Pavlos Vlachos, director of the Regenstrief Center, said he expects Adams to be a catalyst to translate Purdue’s research to the health care systems and communities and to ultimately and positively impact population health.
“Often, some of the best health care technologies, scientific contributions or interventions fail to impact society because they are disconnected from the exact needs of the communities and what is needed for their successful implementation,” Vlachos said. “Jerome’s long experience and deep understanding of the complex U.S. health care landscape and the current population health challenges will help us best navigate these challenges, and position Purdue as a national and global health care innovation leader.”
Adams, who comes to Purdue after having served as the 20th U.S. surgeon general from September 2017 through January 2021, said he intends to help amplify the efforts of the Purdue Extension program to promote health equity through Indiana and particularly in rural communities, as well as work specifically with the business community to make the case for health equity as workforce and economic issues.
“Purdue is a storied institution that has the legacy, the talent and thanks to President Daniels, the commitment to being a national leader in the promotion of health equity,” Adams said. “Never before in American history has the need been greater or the community been more desirous of such an effort. I’m excited to combine my experiences in public health and public policy with the resources and opportunities afforded by Purdue to help coordinate, amplify and innovate in the health equity space.”

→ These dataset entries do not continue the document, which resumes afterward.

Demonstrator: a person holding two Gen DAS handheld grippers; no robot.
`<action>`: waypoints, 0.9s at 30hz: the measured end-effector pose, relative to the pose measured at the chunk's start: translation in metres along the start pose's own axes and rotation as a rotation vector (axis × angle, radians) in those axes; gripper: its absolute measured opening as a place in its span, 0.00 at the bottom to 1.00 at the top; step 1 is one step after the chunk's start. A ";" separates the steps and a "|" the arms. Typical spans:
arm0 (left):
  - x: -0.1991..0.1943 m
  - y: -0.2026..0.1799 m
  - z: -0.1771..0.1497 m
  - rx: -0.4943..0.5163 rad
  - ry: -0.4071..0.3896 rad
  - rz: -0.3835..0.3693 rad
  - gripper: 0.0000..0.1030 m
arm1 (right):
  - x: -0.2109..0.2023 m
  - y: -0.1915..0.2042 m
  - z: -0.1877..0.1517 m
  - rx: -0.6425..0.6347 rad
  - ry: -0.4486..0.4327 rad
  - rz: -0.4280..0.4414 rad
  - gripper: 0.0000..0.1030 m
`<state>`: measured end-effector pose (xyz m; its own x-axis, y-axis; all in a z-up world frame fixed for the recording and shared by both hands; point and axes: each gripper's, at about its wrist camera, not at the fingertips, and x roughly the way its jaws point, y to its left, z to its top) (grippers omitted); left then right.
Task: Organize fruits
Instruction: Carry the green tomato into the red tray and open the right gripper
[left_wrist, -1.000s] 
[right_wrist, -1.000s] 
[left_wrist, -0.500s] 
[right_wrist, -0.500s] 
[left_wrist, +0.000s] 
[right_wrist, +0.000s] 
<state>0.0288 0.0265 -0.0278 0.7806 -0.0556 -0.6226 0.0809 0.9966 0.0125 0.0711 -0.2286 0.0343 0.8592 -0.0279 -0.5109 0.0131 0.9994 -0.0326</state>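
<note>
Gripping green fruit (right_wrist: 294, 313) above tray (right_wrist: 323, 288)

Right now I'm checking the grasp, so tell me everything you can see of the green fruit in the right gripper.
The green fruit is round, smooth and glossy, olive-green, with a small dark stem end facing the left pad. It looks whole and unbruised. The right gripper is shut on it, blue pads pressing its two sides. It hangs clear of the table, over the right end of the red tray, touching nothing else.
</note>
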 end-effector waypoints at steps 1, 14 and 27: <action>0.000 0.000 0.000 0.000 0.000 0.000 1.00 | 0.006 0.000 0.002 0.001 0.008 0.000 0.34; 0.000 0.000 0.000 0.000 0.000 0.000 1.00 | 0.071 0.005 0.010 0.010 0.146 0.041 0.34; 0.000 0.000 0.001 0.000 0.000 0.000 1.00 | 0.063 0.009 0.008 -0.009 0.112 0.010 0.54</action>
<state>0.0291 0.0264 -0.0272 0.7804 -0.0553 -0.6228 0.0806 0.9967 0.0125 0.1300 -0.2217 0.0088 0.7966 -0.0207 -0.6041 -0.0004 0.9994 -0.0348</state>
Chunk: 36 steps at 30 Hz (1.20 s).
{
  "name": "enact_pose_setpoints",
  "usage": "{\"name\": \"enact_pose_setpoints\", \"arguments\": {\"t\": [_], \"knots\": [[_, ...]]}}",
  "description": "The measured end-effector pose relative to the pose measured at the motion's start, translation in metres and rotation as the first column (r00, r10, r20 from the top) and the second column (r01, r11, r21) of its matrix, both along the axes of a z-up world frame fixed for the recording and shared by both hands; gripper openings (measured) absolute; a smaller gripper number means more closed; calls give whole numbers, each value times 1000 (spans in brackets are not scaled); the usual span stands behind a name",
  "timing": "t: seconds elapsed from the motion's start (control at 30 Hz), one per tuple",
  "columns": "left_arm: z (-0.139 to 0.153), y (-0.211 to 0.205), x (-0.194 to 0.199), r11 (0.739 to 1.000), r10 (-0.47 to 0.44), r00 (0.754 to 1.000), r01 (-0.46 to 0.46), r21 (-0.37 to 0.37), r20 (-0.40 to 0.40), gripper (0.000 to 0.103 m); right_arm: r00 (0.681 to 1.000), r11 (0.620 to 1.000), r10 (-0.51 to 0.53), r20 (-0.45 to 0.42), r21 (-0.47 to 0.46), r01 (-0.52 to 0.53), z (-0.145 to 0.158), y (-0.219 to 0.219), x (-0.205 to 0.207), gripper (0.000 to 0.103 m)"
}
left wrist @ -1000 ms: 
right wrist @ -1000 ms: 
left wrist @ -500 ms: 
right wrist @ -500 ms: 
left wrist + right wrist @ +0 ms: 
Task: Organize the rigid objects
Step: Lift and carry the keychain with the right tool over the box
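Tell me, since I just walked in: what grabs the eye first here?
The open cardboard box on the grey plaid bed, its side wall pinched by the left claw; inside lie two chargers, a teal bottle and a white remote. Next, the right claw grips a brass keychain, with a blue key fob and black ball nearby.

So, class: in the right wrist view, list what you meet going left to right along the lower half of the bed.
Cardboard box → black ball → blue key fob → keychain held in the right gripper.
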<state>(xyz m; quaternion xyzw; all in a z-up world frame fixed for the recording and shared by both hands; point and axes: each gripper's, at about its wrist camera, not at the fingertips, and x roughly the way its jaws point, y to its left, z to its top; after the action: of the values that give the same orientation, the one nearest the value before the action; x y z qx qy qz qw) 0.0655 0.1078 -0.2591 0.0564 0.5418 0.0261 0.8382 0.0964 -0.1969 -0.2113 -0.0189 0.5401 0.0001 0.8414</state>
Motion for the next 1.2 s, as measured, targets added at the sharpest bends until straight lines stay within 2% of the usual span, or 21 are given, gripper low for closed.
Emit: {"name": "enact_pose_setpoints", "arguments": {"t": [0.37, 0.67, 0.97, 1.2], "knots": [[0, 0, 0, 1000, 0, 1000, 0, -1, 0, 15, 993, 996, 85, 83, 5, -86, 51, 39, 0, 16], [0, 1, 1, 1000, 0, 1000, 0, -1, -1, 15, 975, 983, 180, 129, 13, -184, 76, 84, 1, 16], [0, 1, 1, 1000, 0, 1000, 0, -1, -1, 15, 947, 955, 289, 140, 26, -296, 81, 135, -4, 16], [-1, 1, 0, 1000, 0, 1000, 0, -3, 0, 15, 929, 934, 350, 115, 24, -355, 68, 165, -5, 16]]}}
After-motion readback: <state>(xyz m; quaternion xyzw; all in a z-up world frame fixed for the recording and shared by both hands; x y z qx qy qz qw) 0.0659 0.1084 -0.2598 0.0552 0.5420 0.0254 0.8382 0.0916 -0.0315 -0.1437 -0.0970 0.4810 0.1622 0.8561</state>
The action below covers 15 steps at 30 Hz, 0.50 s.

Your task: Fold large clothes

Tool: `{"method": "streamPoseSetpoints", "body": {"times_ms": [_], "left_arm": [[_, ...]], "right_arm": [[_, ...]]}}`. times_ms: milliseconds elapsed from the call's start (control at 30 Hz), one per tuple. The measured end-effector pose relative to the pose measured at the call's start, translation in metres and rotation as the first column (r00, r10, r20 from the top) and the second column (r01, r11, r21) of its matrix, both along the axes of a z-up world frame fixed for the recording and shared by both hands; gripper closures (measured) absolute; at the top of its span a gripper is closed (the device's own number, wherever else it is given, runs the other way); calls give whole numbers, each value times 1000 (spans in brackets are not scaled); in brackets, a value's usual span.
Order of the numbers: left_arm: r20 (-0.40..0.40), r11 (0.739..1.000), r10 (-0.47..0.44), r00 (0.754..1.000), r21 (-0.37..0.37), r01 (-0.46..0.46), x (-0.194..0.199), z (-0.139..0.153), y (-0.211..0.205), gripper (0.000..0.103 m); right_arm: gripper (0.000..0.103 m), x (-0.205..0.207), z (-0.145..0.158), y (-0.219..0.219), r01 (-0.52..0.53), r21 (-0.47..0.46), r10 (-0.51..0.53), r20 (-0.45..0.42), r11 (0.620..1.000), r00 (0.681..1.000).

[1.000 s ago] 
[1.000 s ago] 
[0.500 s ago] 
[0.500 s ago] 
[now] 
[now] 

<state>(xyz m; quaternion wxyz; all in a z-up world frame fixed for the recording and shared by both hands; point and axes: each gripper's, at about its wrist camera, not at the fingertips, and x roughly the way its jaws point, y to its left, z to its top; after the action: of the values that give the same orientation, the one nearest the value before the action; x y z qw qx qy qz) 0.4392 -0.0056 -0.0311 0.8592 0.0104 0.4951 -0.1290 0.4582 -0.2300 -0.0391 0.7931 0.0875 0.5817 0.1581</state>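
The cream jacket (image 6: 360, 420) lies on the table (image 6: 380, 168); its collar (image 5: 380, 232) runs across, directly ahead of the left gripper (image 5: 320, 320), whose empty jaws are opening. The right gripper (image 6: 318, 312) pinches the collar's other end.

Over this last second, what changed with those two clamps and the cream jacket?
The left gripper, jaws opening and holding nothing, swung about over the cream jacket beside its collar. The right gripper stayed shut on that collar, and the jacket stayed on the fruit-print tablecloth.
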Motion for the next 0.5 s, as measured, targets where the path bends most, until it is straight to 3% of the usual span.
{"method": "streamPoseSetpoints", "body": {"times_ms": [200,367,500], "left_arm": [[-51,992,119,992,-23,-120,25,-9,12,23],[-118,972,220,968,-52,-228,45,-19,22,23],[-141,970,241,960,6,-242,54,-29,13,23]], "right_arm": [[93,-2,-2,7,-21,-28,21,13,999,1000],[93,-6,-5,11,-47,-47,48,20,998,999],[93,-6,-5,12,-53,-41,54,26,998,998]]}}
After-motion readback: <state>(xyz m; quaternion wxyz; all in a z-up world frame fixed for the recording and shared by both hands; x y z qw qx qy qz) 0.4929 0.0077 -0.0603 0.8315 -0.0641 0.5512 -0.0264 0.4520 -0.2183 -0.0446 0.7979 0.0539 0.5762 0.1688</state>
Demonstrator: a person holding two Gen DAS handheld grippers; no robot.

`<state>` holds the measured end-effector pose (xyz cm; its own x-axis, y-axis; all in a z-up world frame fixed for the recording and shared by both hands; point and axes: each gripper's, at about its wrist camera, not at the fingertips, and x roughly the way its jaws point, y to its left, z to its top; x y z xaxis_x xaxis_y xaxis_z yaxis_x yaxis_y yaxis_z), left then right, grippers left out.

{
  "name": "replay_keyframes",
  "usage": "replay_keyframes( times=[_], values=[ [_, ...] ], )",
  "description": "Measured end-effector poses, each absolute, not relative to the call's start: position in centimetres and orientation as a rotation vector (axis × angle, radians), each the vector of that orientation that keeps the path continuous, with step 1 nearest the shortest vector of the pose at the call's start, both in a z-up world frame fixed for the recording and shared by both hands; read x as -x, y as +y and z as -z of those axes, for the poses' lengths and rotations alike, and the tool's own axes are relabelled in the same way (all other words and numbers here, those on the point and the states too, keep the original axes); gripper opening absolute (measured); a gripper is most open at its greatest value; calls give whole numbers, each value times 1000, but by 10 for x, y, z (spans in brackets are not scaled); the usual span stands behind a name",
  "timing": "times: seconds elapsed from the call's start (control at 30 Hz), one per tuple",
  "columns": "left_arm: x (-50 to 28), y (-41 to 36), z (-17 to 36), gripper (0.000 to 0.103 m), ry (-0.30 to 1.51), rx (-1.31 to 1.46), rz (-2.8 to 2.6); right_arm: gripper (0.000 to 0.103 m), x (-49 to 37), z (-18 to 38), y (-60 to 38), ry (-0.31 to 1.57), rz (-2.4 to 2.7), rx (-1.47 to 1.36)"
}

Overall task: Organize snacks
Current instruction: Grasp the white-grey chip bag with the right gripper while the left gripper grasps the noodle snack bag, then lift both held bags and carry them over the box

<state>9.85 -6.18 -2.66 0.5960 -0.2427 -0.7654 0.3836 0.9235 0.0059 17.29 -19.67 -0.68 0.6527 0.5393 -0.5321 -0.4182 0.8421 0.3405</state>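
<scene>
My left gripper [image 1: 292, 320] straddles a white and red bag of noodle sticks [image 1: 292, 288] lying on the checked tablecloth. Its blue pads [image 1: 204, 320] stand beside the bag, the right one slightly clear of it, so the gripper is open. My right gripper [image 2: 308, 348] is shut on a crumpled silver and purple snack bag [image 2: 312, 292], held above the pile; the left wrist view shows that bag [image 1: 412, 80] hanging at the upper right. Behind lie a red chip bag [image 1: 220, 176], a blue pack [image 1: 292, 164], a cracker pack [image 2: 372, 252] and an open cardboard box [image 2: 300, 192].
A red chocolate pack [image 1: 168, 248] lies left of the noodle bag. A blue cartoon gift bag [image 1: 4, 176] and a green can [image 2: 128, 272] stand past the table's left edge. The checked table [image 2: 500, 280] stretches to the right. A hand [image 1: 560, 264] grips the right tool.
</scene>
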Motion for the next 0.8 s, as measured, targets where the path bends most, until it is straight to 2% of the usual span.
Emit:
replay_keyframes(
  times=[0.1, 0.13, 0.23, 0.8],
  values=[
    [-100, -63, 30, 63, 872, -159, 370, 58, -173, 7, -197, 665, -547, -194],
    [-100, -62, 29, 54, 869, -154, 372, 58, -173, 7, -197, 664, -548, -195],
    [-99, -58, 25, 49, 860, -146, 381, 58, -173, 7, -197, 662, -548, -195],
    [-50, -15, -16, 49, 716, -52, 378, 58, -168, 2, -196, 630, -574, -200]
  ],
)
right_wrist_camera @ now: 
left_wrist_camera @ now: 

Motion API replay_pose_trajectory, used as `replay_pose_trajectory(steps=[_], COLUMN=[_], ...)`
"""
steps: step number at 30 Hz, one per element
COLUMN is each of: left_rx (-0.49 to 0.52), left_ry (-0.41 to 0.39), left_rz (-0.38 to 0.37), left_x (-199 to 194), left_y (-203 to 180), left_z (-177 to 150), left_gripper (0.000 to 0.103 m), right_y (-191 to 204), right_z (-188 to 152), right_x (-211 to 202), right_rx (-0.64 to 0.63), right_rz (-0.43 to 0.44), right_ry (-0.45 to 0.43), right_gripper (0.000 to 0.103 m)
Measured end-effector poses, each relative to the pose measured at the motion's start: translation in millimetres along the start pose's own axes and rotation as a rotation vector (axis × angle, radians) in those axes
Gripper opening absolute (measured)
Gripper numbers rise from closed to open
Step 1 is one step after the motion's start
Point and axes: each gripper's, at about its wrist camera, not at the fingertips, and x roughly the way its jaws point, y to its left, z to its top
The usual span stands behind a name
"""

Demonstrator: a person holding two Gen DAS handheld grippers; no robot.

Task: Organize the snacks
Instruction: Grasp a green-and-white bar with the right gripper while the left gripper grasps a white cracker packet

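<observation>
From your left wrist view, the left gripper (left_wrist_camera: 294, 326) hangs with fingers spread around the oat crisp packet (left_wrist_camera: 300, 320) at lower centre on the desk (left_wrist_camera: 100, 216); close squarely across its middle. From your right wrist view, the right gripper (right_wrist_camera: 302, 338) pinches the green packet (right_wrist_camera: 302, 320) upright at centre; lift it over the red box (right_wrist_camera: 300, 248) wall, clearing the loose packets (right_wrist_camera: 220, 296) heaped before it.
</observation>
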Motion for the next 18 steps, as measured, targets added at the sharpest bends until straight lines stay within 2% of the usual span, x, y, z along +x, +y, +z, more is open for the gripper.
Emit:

Before his service to the nation, Adams served as Indiana state health commissioner from 2014 through 2017. In that role he oversaw the state’s response to Ebola and Zika, as well as an unprecedented HIV outbreak in southern Indiana and a lead contamination crisis in northern Indiana. Dr. Adams also has served as an associate professor of anesthesia at Eskenazi Health in Indianapolis, where he still sees patients and helps train residents and medical students.
Adams received his Master of Public Health with a focus on chronic disease prevention from the University of California, Berkeley, and his medical doctorate from Indiana University School of Medicine. His postgraduate internship was at St. Vincent’s Hospital in Indianapolis and he completed his anesthesiology residency at the Indiana University Department of Anesthesia in 2006.